• **What you need to do**
The output must reproduce each line of the data word for word.

Source material START

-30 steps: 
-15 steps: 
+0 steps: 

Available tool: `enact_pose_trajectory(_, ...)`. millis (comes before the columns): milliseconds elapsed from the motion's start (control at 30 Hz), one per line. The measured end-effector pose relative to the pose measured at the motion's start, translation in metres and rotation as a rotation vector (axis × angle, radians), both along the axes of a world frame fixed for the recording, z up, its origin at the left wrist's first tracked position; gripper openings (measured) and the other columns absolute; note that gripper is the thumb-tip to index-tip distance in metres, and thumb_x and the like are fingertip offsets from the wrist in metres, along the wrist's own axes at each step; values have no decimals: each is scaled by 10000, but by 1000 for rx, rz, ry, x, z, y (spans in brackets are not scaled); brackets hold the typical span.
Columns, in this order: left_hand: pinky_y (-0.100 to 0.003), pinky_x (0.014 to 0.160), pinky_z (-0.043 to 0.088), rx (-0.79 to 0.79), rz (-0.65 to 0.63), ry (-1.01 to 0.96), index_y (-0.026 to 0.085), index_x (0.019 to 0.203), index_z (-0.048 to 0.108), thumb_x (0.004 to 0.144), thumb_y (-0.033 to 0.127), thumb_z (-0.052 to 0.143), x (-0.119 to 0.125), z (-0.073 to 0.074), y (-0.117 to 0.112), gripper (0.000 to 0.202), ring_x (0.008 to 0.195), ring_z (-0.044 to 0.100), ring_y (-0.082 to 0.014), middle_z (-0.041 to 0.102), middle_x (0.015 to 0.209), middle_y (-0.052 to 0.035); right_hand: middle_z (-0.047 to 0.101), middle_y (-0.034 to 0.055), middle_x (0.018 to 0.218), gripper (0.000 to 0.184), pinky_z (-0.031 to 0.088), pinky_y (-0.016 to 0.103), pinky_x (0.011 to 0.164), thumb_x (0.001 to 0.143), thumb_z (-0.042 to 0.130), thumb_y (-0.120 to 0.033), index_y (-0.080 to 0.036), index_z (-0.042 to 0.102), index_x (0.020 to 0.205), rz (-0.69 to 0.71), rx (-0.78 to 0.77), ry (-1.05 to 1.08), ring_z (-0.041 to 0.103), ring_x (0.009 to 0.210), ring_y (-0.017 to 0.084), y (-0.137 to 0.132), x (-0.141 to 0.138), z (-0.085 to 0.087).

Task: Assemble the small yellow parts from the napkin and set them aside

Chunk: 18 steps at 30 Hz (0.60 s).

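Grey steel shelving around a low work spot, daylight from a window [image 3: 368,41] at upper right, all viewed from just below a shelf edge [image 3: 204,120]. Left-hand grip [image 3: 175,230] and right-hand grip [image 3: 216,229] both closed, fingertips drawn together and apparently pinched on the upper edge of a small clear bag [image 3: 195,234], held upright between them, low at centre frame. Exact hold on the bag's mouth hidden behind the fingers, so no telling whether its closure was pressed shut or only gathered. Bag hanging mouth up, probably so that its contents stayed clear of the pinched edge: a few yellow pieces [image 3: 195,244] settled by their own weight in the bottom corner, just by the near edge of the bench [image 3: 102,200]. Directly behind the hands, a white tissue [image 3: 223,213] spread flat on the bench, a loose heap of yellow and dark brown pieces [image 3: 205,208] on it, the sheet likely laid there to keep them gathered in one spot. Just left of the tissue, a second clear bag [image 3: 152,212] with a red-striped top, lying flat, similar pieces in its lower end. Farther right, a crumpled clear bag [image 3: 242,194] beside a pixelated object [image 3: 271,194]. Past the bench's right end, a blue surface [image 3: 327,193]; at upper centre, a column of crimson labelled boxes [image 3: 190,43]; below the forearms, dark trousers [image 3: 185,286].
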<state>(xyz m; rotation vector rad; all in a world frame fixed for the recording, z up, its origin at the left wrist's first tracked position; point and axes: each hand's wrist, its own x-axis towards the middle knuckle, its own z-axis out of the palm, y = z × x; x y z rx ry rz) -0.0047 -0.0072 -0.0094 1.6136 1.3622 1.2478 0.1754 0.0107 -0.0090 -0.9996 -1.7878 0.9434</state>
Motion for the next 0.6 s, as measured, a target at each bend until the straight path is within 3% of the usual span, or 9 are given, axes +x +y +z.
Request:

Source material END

• **Result below**
-30 steps: 
-15 steps: 
+0 steps: 

Available tool: `enact_pose_trajectory(_, ...)`. millis (comes before the columns): milliseconds elapsed from the motion's start (control at 30 Hz), one per line. The measured end-effector pose relative to the pose measured at the motion's start, translation in metres and rotation as a rotation vector (axis × angle, radians), both along the axes of a world frame fixed for the recording, z up, its origin at the left wrist's first tracked position; gripper openings (measured) and the other columns absolute; note that gripper is the thumb-tip to index-tip distance in metres, and thumb_x and the like are fingertip offsets from the wrist in metres, along the wrist's own axes at each step; values have no decimals: each is scaled by 10000, but by 1000 for rx, rz, ry, x, z, y (spans in brackets are not scaled); brackets hold the typical span.
Columns, in this order: left_hand: pinky_y (-0.100 to 0.003), pinky_x (0.014 to 0.160), pinky_z (-0.043 to 0.088), rx (-0.79 to 0.79), rz (-0.65 to 0.63), ry (-1.01 to 0.96), index_y (-0.026 to 0.085), index_x (0.019 to 0.203), index_z (-0.048 to 0.108), thumb_x (0.004 to 0.144), thumb_y (-0.033 to 0.127), thumb_z (-0.052 to 0.143), x (-0.119 to 0.125), z (-0.073 to 0.074), y (-0.117 to 0.112), gripper (0.000 to 0.202), ring_x (0.008 to 0.195), ring_z (-0.044 to 0.100), ring_y (-0.082 to 0.014), middle_z (-0.041 to 0.102), middle_x (0.015 to 0.209), middle_y (-0.052 to 0.035); right_hand: middle_z (-0.047 to 0.101), middle_y (-0.034 to 0.055), middle_x (0.018 to 0.218), gripper (0.000 to 0.184), pinky_z (-0.031 to 0.088), pinky_y (-0.016 to 0.103), pinky_x (0.011 to 0.164), thumb_x (0.001 to 0.143), thumb_z (-0.042 to 0.130), thumb_y (-0.120 to 0.033), index_y (-0.080 to 0.036), index_z (-0.042 to 0.102), index_x (0.020 to 0.205), rz (-0.69 to 0.71), rx (-0.78 to 0.77), ry (-1.05 to 1.08), ring_z (-0.041 to 0.103), ring_x (0.009 to 0.210), ring_y (-0.017 to 0.084), y (-0.137 to 0.132), x (-0.141 to 0.138), z (-0.085 to 0.087).

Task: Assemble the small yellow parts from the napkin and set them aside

Chunk: 18 steps at 30 Hz (0.60 s).

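Grey steel shelving around a low work spot, daylight from a window [image 3: 368,41] at upper right, all viewed from just below a shelf edge [image 3: 204,120]. Left-hand grip [image 3: 175,230] and right-hand grip [image 3: 216,229] both closed, fingertips drawn together and apparently pinched on the upper edge of a small clear bag [image 3: 195,234], held upright between them, low at centre frame. Exact hold on the bag's mouth hidden behind the fingers, so no telling whether its closure was pressed shut or only gathered. Bag hanging mouth up, probably so that its contents stayed clear of the pinched edge: a few yellow pieces [image 3: 195,244] settled by their own weight in the bottom corner, just by the near edge of the bench [image 3: 102,200]. Directly behind the hands, a white tissue [image 3: 223,213] spread flat on the bench, a loose heap of yellow and dark brown pieces [image 3: 205,208] on it, the sheet likely laid there to keep them gathered in one spot. Just left of the tissue, a second clear bag [image 3: 152,212] with a red-striped top, lying flat, similar pieces in its lower end. Farther right, a crumpled clear bag [image 3: 242,194] beside a pixelated object [image 3: 271,194]. Past the bench's right end, a blue surface [image 3: 327,193]; at upper centre, a column of crimson labelled boxes [image 3: 190,43]; below the forearms, dark trousers [image 3: 185,286].
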<state>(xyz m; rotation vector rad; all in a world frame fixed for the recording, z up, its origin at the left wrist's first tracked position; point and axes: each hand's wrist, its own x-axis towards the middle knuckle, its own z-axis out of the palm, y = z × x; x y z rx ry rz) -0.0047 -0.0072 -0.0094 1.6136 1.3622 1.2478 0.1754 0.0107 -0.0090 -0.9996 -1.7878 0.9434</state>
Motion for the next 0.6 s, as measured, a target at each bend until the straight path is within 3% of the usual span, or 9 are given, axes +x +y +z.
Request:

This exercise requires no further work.